Jun 12 at 12:00 PM - Sale 2708 -

Sale 2708 - Lot 66

Estimate: $ 700 - $ 1,000
(CIVIL WAR--MASSACHUSETTS.) Military hospital patient card and other papers for Albert Davis of the 1st Massachusetts Heavy Artillery. 6 items, various sizes, generally minor wear. Various places, 1864-1888

Additional Details

Albert A. Adams (1839-1864) was tailor from Lawrence, MA who became a captain in the 1st Massachusetts Heavy Artillery.

The first item in this melancholy grouping is a routine letter home from a healthy Captain Davis to his wife Mary Stubbs Davis, 24 January 1864. Stationed at Fort Tillinghast in the defenses of Washington, he reflects on her recent visit and wonders whether their newborn child will prevent future visits.

The regiment was soon called to the front for the Battle of Spotsylvania Court House, where Davis was badly wounded at Harris Farm on 19 May 1864 and brought to Lincoln General Hospital in Washington. This lot includes his Union hospital patient card giving his vital details, next of kin, and diagnosis: "Right knee, ball entering to left of patella, fracturing it, exit popliteal oface [fossa?] alongside of main hamstring." In other words, he was badly wounded in his knee. The card stated that he was wounded at the Battle of the Wilderness, a much larger battle which took place on the same day. The back of the card has a section for treatment, but no treatment is mentioned; amputation would have been typical for this kind of wound. The "result" is filled in, though: "Died June 13th 1864."
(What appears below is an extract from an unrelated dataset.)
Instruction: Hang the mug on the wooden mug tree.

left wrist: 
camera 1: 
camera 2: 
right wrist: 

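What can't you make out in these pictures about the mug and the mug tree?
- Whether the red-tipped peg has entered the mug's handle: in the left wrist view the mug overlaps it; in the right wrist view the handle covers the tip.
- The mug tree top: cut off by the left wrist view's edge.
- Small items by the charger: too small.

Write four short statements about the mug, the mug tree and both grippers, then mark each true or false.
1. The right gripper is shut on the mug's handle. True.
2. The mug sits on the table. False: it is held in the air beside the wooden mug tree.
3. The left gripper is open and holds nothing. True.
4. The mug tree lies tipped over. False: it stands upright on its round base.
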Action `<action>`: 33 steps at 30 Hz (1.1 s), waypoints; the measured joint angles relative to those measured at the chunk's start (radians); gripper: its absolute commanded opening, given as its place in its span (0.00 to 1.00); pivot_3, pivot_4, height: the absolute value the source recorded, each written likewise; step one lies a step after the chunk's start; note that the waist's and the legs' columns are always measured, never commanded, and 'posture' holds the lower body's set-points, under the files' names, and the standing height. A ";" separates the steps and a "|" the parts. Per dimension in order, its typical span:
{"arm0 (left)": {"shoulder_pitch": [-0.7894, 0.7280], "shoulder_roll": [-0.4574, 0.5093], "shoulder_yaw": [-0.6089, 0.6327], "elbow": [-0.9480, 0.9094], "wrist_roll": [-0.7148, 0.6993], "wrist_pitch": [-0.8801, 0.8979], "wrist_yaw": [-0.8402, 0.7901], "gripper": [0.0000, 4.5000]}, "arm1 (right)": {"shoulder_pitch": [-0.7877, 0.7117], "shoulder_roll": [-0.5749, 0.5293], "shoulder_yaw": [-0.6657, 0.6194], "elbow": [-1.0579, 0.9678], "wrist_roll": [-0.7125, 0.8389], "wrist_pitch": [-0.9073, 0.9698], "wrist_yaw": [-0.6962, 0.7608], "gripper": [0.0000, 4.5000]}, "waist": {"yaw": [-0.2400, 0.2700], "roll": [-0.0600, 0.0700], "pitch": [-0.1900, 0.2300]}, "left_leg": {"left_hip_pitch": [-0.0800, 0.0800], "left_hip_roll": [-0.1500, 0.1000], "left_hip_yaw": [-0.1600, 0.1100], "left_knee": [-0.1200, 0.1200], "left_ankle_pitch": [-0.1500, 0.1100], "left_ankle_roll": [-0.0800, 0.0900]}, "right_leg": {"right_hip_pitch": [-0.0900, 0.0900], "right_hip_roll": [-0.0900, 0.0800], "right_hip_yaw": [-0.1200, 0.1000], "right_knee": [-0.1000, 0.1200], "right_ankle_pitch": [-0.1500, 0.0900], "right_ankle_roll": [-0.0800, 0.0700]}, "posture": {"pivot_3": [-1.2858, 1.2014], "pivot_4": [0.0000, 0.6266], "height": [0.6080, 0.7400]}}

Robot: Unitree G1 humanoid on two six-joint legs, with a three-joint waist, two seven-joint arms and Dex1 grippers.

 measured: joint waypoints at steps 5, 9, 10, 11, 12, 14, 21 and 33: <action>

Next is a formal manuscript resolution of sympathy from Captain Davis's Masonic lodge in Lawrence, sent to his widow, 19 June 1864. Also included is a 20 August 1864 deed for a family cemetery plot issued to the captain's brother Smith Browning Wilkinson Davis at Bellevue Cemetery in Lawrence, where the captain resides today; a pension claim issued to his widow Mary on 21 February 1874; and a pension reimbursement for Mary's final illness issued in Haverhill, MA on 25 February 1888.